Your Questions About Mortgage Loan Modification

Lisa asks…

Equity in home used to get a mortgage – is mortgage eligible for modification?

If somebody used the equity in their home to get a mortgage (home was paid off, except for $30,000, then home was refinanced with a $200,000 mortgage with $160,000 in cash going to homeowner, $30,000 to pay off the previous mortgage), is this mortgage eligible for loan modification? Or are only loans that were used to actually purchase a home eligible?

John answers:

It should be eligible for modification as long as the owner is the one living there. If it is an investment property, than no.

Chris asks…

Can I refinance after doing a loan modification?

I did a loan modification last year. Once again the mortgage is going up due to taxes making escrow go up. Can I do a refi? Also can I do another loan modification? I cannot make the new payment which is due next month.

John answers:

Whats your financial situation? Banks are willing to work with you just so you can avoid foreclosures and, so they can cover their backs. Banks could allow a 2nd loan mod depending on your financial situation.

Thomas asks…

How to submit qualifyable application for loan modification?

How do I submit an accurate, acceptable and complete application to my bank for review and consideration of loan modification?

John answers:

First of all contact some mortgage lender and get advise about how to apply for loan modification.

OR you can try some online mortgage lender where u just fill the form and then they will contact you and guide you about loan modification.

I know one online mortgage lender who provide loan modification services you can try here.

Good Luck…….!

Maria asks…

Does layoff qualify us for mortgage modification?
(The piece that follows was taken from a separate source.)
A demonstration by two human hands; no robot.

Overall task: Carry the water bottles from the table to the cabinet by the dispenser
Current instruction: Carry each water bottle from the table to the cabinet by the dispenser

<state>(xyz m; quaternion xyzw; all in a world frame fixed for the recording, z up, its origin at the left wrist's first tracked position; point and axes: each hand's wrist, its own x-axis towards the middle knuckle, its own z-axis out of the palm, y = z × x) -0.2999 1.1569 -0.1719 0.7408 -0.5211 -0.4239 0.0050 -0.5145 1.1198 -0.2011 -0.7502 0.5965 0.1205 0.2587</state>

My husband was laid off from his job two days ago. Prior to this, we were considering refinancing (our current mortgage is at 6.625%). I am wondering if this layoff instantly qualifies us for some type of special rate/terms in a refinance or loan modification or if we should just continue with a conventional refinance? We don’t want to miss out on anything that would help us out financially, but we also don’t want to wait on something conventional only for rates to shoot up again.

John answers:

The layoff means that you probably no longer have the income to justify a refinance. Don’t be surprised if the re-finance is completely denied now that there is no (or less) income to support it.

In case you didn’t understand the last paragraph – you will not be able to continue with a conventional refinance unless YOU have enough income to do the whole refinance by yourself.

Loan modifications are generally only available to people who spend more than 31% of their gross monthly income on their loan payment. In addition, it is often an interest rate reduction only (not a modification of the principal balance). This might be your only hope to reduce your loan payments at this time.

I hope you have it, but this is why experts say to have 6-12 months of living expenses in savings, because your mortgage payments can come out of savings while he looks for a job.

Good luck!

Lizzie asks…

Does anybody know how to refinance after doing a loan modification?

I live in california. My loan is with Fannie Mae. I have done a loan modification a year and a half ago, but my principle loan was not changed and my credit was not harmed. My 30 year loan became a 40 year loan. So, I am trying to lower my interest rate by refinancing. Anybody know if and how this ca be done?

John answers:

As a mortgage underwriter I see this all the time. It’s quite common to refinance your mortgage after a modification and it makes no difference to the bank or mortgage company you are applying to. What matters is your payment history, I suggest contacting your current mortgage company to see if a HARP refinance is available for you. The HARP program has much more lenient guidelines and can possibly get you a much lower rate.